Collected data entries
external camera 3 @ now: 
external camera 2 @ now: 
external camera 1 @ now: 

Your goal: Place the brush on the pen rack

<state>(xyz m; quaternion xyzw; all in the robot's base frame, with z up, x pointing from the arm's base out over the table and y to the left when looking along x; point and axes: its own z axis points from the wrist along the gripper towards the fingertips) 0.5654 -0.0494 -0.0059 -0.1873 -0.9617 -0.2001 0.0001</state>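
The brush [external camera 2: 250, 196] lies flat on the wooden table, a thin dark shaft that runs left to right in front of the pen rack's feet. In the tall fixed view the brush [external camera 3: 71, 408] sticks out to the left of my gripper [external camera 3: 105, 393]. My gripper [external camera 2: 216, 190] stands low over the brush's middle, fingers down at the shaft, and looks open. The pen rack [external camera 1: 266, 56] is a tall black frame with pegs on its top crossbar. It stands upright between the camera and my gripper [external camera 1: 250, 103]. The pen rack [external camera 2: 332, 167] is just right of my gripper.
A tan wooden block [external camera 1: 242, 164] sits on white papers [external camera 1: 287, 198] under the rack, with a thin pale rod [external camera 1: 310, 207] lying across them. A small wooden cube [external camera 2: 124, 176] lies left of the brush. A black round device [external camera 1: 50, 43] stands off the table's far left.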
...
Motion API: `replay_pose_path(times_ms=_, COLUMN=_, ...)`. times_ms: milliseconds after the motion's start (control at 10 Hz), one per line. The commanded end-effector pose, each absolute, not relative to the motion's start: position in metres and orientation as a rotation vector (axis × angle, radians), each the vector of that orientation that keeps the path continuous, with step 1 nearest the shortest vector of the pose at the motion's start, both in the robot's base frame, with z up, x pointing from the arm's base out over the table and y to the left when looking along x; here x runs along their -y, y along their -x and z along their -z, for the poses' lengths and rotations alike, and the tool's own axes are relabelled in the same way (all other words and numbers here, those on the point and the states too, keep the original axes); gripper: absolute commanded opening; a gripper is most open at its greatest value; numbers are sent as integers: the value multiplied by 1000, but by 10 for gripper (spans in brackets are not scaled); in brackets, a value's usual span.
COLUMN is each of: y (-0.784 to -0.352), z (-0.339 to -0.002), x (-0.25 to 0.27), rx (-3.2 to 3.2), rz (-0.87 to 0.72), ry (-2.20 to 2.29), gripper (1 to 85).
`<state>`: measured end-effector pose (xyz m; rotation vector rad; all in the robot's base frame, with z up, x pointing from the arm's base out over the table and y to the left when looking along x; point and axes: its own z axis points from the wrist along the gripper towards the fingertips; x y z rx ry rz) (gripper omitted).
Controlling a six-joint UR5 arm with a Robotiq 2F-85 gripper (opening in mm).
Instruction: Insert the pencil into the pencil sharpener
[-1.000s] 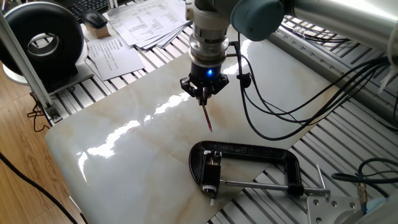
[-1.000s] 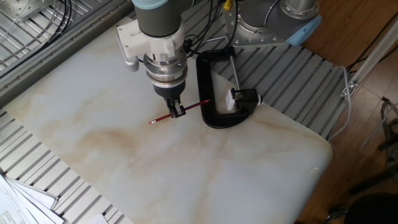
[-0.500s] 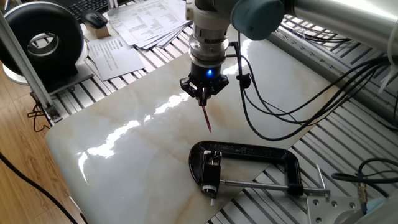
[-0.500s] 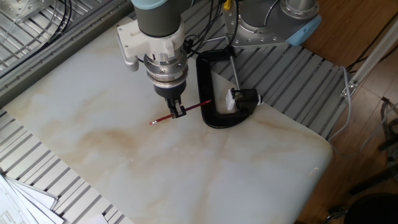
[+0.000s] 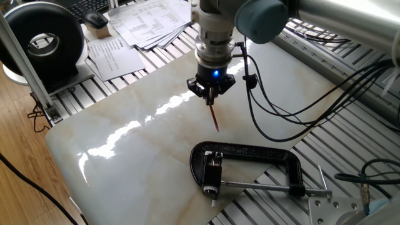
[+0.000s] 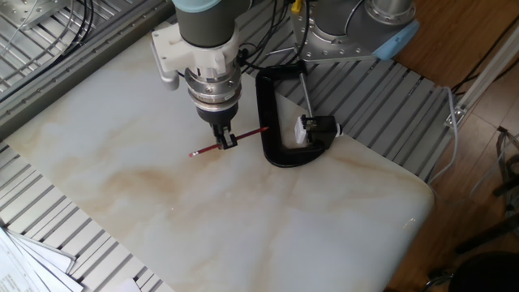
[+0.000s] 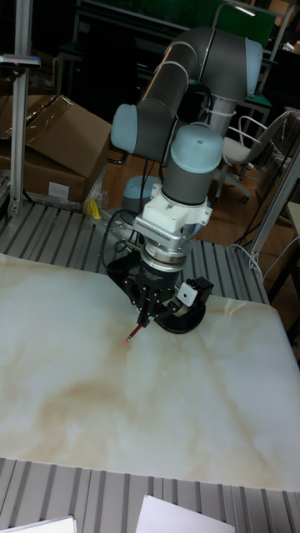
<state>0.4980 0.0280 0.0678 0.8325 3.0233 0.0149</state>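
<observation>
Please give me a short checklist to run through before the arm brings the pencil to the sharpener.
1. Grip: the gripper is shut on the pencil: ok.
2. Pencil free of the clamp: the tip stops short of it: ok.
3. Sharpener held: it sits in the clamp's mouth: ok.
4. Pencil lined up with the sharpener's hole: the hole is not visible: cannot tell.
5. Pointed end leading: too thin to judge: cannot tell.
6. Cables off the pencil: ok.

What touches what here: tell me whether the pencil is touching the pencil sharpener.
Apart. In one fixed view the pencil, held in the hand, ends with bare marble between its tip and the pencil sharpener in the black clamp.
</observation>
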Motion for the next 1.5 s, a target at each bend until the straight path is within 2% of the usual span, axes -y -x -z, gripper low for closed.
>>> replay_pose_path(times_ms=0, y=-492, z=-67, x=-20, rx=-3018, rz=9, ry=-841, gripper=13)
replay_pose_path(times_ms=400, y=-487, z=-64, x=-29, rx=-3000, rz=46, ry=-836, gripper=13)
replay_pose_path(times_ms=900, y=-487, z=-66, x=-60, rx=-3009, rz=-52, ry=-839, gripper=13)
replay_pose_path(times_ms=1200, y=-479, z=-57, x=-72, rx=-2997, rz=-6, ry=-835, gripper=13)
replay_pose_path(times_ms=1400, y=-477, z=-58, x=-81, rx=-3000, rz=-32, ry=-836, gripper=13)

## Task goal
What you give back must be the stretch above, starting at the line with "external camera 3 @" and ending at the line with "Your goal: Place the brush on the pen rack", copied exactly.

## Output of the exercise
external camera 3 @ now: 
external camera 2 @ now: 
external camera 1 @ now: 

Your goal: Place the brush on the pen rack

The output is complete as shown.